Approving the state’s two-year operating budget is always the toughest challenge for the Legislature. This year is no different.
The challenge this session is especially difficult given the mandate to fully fund education.
House Democrats and Senate Republicans have put forward budget and tax proposals that are miles apart.
House Democrats passed a budget that puts families first.
It fully funds K-12 schools, expands early learning slots, freezes college tuition, improves our mental health care system, protects health care funding, provides housing resources, and fully honors the state employee contracts.
We are also beginning to fix our upside-down tax code. We provide real tax relief to homeowners and close tax loopholes while asking wealthier Washington residents to pay their fair share.
Our budget stands in stark contrast with the Senate Republican budget, which makes massive cuts to local education enhancements, raises college tuition, cuts public safety funding, and rejects the state employee contracts.
And the Senate budget makes an already regressive tax system worse by adding $5.5 billion in new statewide property taxes. This is the wrong direction for Washington state.
Normally this late in the session, both sides would be getting close to a budget compromise after weeks of negotiations.
Unfortunately, as we’ve seen twice before, Senate Republicans are once again refusing to come to the table to talk.
So we wait, now likely heading into a second special session, pushing additional costs onto taxpayers that could have easily been avoided. It doesn’t have to be this way.
Sadly, we’ve seen this before from our GOP colleagues, who have twice in the last four years taken the state to the brink of a government shutdown. If they continue their refusal to negotiate, the state will have no choice but to again prepare for a government shutdown.
There are numerous examples of Democrats and Republicans working together to solve problems facing Washington state.
A bipartisan transportation agreement was reached last week.
And this session, I was pleased to be part of the capital budget writing process where bipartisan cooperation is the rule, not the exception.
We are investing a record $1 billion in school construction, and $600 million to protect our natural resources, which leverages another $600 million in outside funds.
Another $85 million is committed to keep Washington on a path toward a clean energy future and $105 million to invest in affordable housing across the state.
House capital budget writers also secured over $200 million in funds for the Public Works Assistance Account (PWAA), a loan program that brings good family-wage jobs to all parts of the state to ensure our water is clean, our sewers are sanitary, our solid waste and recycling programs are sustainable, and our roads are safe.

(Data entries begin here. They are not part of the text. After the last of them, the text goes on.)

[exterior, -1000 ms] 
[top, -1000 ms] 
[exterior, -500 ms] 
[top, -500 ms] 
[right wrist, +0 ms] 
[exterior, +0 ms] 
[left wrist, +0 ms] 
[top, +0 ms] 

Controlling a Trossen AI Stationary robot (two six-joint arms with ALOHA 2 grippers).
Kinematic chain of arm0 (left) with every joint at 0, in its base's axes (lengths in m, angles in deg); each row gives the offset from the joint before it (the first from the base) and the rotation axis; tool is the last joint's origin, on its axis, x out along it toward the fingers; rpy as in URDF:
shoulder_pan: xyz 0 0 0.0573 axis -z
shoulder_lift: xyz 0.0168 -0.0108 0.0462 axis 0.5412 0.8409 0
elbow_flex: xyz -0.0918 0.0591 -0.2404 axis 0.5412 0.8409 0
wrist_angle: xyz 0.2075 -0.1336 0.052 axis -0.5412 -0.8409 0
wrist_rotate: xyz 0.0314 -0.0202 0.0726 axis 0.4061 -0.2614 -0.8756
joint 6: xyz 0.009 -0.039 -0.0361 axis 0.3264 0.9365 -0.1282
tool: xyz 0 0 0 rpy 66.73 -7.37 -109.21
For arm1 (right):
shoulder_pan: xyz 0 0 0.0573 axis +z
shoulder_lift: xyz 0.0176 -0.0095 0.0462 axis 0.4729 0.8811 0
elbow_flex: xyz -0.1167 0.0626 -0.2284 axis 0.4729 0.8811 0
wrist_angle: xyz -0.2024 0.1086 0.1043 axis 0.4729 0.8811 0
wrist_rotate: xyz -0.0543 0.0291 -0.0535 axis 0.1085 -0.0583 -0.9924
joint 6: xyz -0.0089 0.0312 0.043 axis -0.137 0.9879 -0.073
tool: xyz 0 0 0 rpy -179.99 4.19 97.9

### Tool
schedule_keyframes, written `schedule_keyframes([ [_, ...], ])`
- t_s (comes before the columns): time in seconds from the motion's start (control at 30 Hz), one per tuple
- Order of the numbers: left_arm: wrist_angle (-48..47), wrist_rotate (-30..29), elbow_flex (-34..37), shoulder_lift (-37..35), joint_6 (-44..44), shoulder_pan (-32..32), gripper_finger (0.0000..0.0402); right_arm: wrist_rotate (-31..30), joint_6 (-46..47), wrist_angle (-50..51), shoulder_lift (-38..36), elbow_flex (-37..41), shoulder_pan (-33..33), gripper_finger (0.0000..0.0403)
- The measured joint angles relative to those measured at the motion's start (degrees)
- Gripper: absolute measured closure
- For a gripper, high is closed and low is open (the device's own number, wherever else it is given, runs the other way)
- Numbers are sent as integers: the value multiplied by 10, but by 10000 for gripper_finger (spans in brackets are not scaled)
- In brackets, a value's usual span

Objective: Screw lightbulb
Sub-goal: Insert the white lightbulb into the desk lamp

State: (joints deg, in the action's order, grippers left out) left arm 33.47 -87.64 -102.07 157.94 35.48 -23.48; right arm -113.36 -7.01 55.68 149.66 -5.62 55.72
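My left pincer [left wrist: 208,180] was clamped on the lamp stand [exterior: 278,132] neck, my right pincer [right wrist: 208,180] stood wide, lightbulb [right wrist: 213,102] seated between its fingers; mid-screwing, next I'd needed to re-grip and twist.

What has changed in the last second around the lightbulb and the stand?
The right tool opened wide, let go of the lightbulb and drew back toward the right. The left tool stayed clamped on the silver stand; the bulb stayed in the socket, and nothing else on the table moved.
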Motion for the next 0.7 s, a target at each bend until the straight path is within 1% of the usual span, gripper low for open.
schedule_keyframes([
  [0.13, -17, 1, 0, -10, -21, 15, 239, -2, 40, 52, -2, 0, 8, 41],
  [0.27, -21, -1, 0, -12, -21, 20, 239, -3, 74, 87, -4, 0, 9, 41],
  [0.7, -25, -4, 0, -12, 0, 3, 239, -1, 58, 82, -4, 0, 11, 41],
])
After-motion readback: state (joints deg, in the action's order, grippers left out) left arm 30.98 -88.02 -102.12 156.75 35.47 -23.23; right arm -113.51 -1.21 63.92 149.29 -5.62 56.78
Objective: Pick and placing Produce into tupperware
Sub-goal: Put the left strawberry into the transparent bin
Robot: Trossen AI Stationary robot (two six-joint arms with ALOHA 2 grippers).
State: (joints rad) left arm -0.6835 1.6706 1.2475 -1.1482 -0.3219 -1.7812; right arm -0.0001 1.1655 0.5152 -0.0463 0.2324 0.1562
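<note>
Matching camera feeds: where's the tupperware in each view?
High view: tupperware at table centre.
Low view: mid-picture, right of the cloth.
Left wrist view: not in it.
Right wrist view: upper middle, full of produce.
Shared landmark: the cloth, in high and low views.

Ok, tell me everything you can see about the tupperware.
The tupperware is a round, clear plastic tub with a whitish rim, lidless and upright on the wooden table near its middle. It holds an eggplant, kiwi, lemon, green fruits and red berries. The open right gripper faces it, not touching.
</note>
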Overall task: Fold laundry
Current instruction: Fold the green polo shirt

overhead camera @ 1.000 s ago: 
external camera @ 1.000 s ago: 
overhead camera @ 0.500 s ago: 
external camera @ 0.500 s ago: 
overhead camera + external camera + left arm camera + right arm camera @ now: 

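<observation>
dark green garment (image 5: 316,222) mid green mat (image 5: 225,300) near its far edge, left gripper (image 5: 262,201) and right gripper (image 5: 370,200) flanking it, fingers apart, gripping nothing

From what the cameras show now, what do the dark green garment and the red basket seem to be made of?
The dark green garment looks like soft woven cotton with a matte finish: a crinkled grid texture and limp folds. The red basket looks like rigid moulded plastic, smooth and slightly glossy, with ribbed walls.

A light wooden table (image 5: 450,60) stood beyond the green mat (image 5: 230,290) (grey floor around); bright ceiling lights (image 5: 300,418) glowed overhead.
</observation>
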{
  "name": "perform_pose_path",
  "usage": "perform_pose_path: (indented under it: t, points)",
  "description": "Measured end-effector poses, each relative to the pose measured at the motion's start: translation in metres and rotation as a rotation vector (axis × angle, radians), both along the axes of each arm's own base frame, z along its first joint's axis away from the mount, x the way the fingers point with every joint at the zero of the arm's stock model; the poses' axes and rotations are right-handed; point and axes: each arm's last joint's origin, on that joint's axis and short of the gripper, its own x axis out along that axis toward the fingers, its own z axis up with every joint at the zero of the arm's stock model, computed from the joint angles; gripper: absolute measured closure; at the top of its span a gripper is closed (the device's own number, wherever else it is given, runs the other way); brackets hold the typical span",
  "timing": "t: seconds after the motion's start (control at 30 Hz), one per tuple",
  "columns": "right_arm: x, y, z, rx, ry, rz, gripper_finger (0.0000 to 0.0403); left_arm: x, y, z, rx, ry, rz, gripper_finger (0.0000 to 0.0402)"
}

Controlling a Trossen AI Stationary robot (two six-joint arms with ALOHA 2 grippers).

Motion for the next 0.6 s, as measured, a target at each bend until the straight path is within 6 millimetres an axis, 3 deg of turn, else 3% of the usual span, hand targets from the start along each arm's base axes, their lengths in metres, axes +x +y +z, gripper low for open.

The House capital budget, approved by a vote of 95-2, is an excellent example of bipartisan cooperation. This cooperation can only happen when both sides come to the table and talk.
There is no reason why the operating budget cannot follow a similar path. It just takes a willingness on the part of the Republicans to meet us halfway. That’s how compromise works, and that’s how problems are solved.
Both sides will be forced to compromise in this divided government. Neither side will get everything they want. But we will never reach a final deal if one side continues to stay on the sidelines.
House and Senate Democrats are ready to get to work.
Rep. Beth Doglio (D-Olympia) is serving her first term representing the 22nd Legislative District in the Washington State House of Representatives.